Exercise details — This calls for a word-for-word copy of all the data, with each picture removed.

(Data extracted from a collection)
++++++++++

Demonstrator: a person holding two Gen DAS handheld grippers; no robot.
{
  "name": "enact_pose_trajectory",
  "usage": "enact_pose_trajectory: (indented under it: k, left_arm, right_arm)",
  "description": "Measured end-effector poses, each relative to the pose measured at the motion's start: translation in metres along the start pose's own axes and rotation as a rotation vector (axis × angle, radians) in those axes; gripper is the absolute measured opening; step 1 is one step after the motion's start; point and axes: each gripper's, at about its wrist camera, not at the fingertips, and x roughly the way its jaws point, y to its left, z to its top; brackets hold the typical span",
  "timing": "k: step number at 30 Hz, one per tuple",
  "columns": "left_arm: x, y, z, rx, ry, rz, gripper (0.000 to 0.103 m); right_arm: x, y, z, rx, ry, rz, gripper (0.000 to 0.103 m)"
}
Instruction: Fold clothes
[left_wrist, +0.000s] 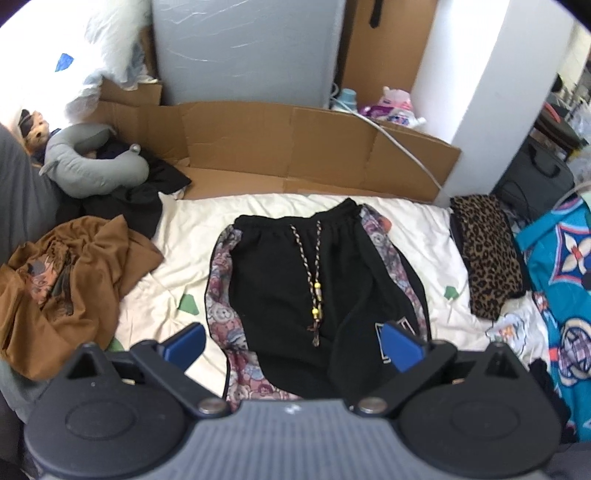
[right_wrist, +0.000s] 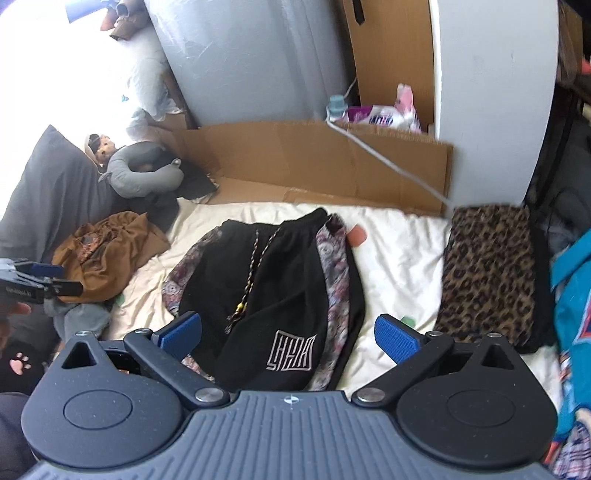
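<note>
Black shorts (left_wrist: 295, 280) with floral side panels and a braided drawstring lie folded on the cream sheet (left_wrist: 192, 229), waistband toward the far side. The right wrist view shows the same shorts (right_wrist: 280, 280) with a white logo near the front. My left gripper (left_wrist: 295, 347) hovers over their near end, its blue pads wide apart and nothing between them. My right gripper (right_wrist: 288, 336) is open just the same above the shorts' near edge. At the left edge of the right wrist view the left gripper (right_wrist: 40, 280) appears, held by a hand.
A crumpled brown garment (left_wrist: 70, 273) lies left of the shorts, a folded leopard-print piece (left_wrist: 487, 254) right of them. Grey neck pillow (left_wrist: 96, 166), dark clothes and a doll sit at the far left. Flattened cardboard (left_wrist: 295, 147) lines the back; a blue patterned cloth (left_wrist: 561, 295) lies at the right.
</note>
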Motion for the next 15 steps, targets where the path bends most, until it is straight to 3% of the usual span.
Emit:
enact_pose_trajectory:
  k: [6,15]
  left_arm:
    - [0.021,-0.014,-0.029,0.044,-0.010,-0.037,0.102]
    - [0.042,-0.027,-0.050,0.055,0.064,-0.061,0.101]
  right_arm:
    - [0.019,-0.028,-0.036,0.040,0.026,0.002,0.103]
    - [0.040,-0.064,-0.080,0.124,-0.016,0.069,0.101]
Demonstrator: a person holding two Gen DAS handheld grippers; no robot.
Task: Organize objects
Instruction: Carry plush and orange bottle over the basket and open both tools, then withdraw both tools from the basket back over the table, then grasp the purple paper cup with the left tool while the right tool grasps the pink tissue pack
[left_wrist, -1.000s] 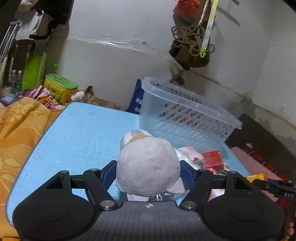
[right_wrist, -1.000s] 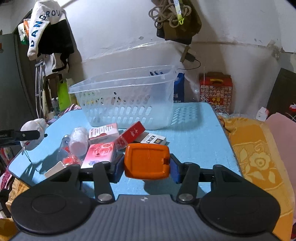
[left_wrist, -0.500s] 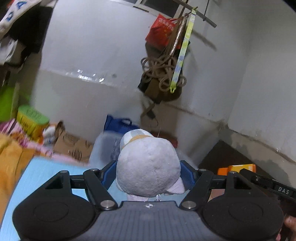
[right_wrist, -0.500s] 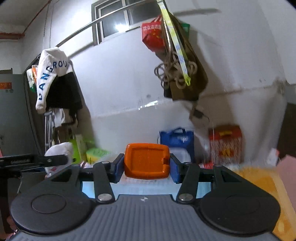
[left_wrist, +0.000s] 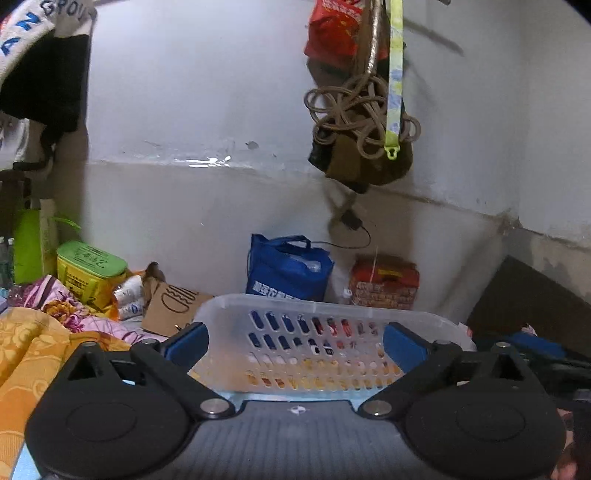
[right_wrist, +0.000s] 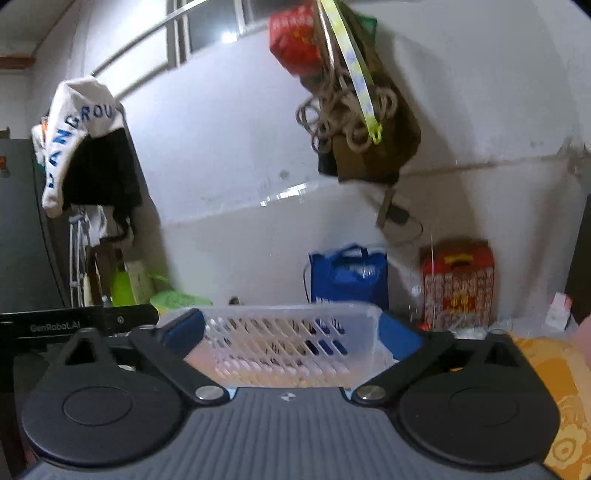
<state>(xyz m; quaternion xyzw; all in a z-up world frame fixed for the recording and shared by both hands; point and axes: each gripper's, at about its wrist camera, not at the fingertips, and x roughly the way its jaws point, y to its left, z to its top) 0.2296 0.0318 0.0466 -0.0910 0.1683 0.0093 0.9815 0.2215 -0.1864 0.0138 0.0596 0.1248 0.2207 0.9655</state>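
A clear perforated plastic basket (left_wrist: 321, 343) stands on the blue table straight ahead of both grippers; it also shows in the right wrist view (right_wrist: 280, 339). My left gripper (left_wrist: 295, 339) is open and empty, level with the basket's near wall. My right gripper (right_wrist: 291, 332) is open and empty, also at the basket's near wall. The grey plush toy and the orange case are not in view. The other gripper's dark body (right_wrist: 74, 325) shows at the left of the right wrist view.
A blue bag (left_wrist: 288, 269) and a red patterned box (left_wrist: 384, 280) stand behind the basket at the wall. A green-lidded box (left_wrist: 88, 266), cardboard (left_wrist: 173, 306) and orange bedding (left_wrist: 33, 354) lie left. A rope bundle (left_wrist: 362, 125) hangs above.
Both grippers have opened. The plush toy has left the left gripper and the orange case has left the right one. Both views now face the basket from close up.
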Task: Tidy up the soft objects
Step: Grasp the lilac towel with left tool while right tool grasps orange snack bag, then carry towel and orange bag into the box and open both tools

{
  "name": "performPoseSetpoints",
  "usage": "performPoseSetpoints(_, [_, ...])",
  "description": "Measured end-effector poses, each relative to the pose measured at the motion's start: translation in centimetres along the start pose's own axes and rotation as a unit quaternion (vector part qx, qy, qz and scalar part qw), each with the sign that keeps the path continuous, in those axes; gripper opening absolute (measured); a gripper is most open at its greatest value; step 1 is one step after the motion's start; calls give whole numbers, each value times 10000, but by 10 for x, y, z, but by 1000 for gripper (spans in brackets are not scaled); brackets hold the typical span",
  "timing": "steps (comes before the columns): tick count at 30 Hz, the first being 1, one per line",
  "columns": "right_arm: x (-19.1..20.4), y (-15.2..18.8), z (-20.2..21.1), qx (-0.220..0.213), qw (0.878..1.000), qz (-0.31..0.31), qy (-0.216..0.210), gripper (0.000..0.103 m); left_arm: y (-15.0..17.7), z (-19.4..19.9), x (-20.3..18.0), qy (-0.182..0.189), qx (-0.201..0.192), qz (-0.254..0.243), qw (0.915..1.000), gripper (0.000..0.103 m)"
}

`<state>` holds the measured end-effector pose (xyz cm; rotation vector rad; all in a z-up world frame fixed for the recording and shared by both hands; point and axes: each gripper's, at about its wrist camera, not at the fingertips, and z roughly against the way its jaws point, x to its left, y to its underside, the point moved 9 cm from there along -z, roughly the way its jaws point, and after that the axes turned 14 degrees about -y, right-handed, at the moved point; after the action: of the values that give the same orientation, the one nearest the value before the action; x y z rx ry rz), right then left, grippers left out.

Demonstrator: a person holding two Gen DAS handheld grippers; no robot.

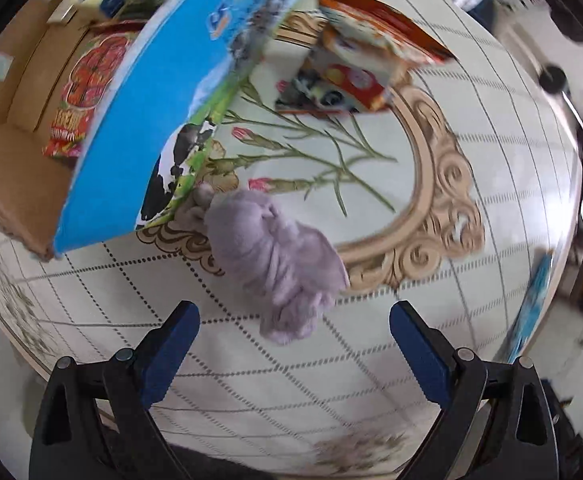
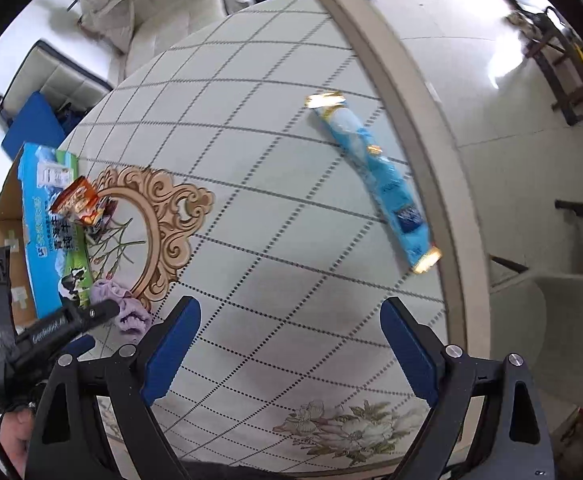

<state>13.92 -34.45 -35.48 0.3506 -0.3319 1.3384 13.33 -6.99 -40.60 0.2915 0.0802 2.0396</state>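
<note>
A crumpled lilac soft cloth (image 1: 279,256) lies on the patterned table, just ahead of my left gripper (image 1: 294,314), which is open and empty with the cloth's near end between its fingertips' line. The cloth also shows small at the left of the right wrist view (image 2: 125,308), partly behind the left gripper's body. My right gripper (image 2: 290,312) is open and empty over bare tablecloth. A long blue snack packet (image 2: 379,176) lies ahead of it near the table's right edge.
A blue milk carton box (image 1: 163,112) stands tilted left of the cloth, beside a cardboard box (image 1: 15,152) holding a red packet (image 1: 83,92). An orange-red snack box (image 1: 363,64) lies further back. The table edge (image 2: 403,92) runs along the right; floor and chairs lie beyond.
</note>
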Motion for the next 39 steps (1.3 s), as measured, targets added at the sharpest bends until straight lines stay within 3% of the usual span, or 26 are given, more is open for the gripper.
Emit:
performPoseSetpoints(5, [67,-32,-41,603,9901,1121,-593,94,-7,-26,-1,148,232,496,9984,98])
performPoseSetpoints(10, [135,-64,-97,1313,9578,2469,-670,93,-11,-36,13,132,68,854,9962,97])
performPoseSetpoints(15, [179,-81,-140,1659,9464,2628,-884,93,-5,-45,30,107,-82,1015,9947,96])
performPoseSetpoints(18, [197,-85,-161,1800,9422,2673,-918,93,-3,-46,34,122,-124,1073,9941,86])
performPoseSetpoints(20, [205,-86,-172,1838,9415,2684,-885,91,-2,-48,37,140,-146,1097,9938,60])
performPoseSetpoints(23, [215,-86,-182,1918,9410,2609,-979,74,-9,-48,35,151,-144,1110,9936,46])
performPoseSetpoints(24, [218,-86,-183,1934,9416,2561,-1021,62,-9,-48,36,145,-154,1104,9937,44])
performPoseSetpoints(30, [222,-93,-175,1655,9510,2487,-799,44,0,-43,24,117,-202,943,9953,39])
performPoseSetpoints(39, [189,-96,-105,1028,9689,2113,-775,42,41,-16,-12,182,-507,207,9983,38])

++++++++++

Answer box —
Demonstrator: a person holding two Gen DAS handheld grippers; no robot.
{
  "name": "enact_pose_trajectory",
  "usage": "enact_pose_trajectory: (indented under it: k, left_arm, right_arm)",
  "description": "Measured end-effector poses, each relative to the pose measured at the motion's start: translation in metres along the start pose's own axes and rotation as a rotation vector (axis × angle, radians) in those axes; gripper is the absolute measured opening; step 1 is one step after the motion's start; point and axes: each gripper's, at about its wrist camera, not at the fingertips, and x roughly the way its jaws point, y to its left, z to its top; brackets hold the typical span",
  "timing": "k: step number at 30 Hz, one per tuple",
  "columns": "left_arm: x, y, z, rx, ry, rz, gripper (0.000 to 0.103 m); right_arm: x, y, z, rx, ry, rz, gripper (0.000 to 0.103 m)"
}
Instruction: Fold clothes
[left_wrist, +0.000s] 
[right_wrist, +0.000s] 
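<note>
Black shorts (left_wrist: 295, 280) with floral side panels and a braided drawstring lie folded on the cream sheet (left_wrist: 192, 229), waistband toward the far side. The right wrist view shows the same shorts (right_wrist: 280, 280) with a white logo near the front. My left gripper (left_wrist: 295, 347) hovers over their near end, its blue pads wide apart and nothing between them. My right gripper (right_wrist: 288, 336) is open just the same above the shorts' near edge. At the left edge of the right wrist view the left gripper (right_wrist: 40, 280) appears, held by a hand.
A crumpled brown garment (left_wrist: 70, 273) lies left of the shorts, a folded leopard-print piece (left_wrist: 487, 254) right of them. Grey neck pillow (left_wrist: 96, 166), dark clothes and a doll sit at the far left. Flattened cardboard (left_wrist: 295, 147) lines the back; a blue patterned cloth (left_wrist: 561, 295) lies at the right.
</note>
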Motion for the next 15 steps, targets where the path bends most, until it is straight to 3% of the usual span.
Emit:
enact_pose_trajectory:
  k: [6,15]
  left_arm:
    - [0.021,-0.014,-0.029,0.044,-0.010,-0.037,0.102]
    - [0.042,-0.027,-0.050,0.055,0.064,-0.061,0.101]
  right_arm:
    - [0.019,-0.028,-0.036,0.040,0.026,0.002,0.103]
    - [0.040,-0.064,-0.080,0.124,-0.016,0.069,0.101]
Demonstrator: a person holding two Gen DAS handheld grippers; no robot.
Task: Organize objects
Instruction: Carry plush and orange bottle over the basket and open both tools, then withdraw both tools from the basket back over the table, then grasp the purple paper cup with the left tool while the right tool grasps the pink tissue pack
[left_wrist, -1.000s] 
[right_wrist, -1.000s] 
[left_wrist, -0.500s] 
[right_wrist, -0.500s] 
[left_wrist, +0.000s] 
[right_wrist, +0.000s] 
<state>(xyz m; quaternion xyzw; all in a z-up world frame fixed for the recording and shared by both hands; point and axes: each gripper's, at about its wrist camera, not at the fingertips, and x roughly the way its jaws point, y to its left, z to its top) 0.2296 0.0318 0.0466 -0.0910 0.1683 0.0093 0.9815 0.2215 -0.1864 0.0138 0.0596 0.1248 0.2207 0.9655</state>
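A clear perforated plastic basket (left_wrist: 321, 343) stands on the blue table straight ahead of both grippers; it also shows in the right wrist view (right_wrist: 280, 339). My left gripper (left_wrist: 295, 339) is open and empty, level with the basket's near wall. My right gripper (right_wrist: 291, 332) is open and empty, also at the basket's near wall. The grey plush toy and the orange case are not in view. The other gripper's dark body (right_wrist: 74, 325) shows at the left of the right wrist view.
A blue bag (left_wrist: 288, 269) and a red patterned box (left_wrist: 384, 280) stand behind the basket at the wall. A green-lidded box (left_wrist: 88, 266), cardboard (left_wrist: 173, 306) and orange bedding (left_wrist: 33, 354) lie left. A rope bundle (left_wrist: 362, 125) hangs above.
Both grippers have opened. The plush toy has left the left gripper and the orange case has left the right one. Both views now face the basket from close up.
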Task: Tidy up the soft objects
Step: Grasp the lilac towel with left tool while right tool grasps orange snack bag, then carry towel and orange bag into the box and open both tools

{
  "name": "performPoseSetpoints",
  "usage": "performPoseSetpoints(_, [_, ...])",
  "description": "Measured end-effector poses, each relative to the pose measured at the motion's start: translation in centimetres along the start pose's own axes and rotation as a unit quaternion (vector part qx, qy, qz and scalar part qw), each with the sign that keeps the path continuous, in those axes; gripper opening absolute (measured); a gripper is most open at its greatest value; step 1 is one step after the motion's start; calls give whole numbers, each value times 10000, but by 10 for x, y, z, but by 1000 for gripper (spans in brackets are not scaled); brackets hold the typical span",
  "timing": "steps (comes before the columns): tick count at 30 Hz, the first being 1, one per line",
  "columns": "right_arm: x (-19.1..20.4), y (-15.2..18.8), z (-20.2..21.1), qx (-0.220..0.213), qw (0.878..1.000), qz (-0.31..0.31), qy (-0.216..0.210), gripper (0.000..0.103 m); left_arm: y (-15.0..17.7), z (-19.4..19.9), x (-20.3..18.0), qy (-0.182..0.189), qx (-0.201..0.192), qz (-0.254..0.243), qw (0.915..1.000), gripper (0.000..0.103 m)"
}

`<state>` holds the measured end-effector pose (xyz cm; rotation vector rad; all in a z-up world frame fixed for the recording and shared by both hands; point and axes: each gripper's, at about its wrist camera, not at the fingertips, and z roughly against the way its jaws point, x to its left, y to its underside, the point moved 9 cm from there along -z, roughly the way its jaws point, and after that the axes turned 14 degrees about -y, right-handed, at the moved point; after the action: of the values that give the same orientation, the one nearest the value before the action; x y z rx ry rz), right then left, grippers left out.

Demonstrator: a person holding two Gen DAS handheld grippers; no robot.


<state>13.92 -34.45 -35.48 0.3506 -0.3319 1.3384 13.33 -6.99 -40.60 0.2915 0.0802 2.0396</state>
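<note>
A crumpled lilac soft cloth (image 1: 279,256) lies on the patterned table, just ahead of my left gripper (image 1: 294,314), which is open and empty with the cloth's near end between its fingertips' line. The cloth also shows small at the left of the right wrist view (image 2: 125,308), partly behind the left gripper's body. My right gripper (image 2: 290,312) is open and empty over bare tablecloth. A long blue snack packet (image 2: 379,176) lies ahead of it near the table's right edge.
A blue milk carton box (image 1: 163,112) stands tilted left of the cloth, beside a cardboard box (image 1: 15,152) holding a red packet (image 1: 83,92). An orange-red snack box (image 1: 363,64) lies further back. The table edge (image 2: 403,92) runs along the right; floor and chairs lie beyond.
</note>
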Motion for the next 39 steps (1.3 s), as measured, targets added at the sharpest bends until straight lines stay within 3% of the usual span, or 26 are given, more is open for the gripper.
Emit:
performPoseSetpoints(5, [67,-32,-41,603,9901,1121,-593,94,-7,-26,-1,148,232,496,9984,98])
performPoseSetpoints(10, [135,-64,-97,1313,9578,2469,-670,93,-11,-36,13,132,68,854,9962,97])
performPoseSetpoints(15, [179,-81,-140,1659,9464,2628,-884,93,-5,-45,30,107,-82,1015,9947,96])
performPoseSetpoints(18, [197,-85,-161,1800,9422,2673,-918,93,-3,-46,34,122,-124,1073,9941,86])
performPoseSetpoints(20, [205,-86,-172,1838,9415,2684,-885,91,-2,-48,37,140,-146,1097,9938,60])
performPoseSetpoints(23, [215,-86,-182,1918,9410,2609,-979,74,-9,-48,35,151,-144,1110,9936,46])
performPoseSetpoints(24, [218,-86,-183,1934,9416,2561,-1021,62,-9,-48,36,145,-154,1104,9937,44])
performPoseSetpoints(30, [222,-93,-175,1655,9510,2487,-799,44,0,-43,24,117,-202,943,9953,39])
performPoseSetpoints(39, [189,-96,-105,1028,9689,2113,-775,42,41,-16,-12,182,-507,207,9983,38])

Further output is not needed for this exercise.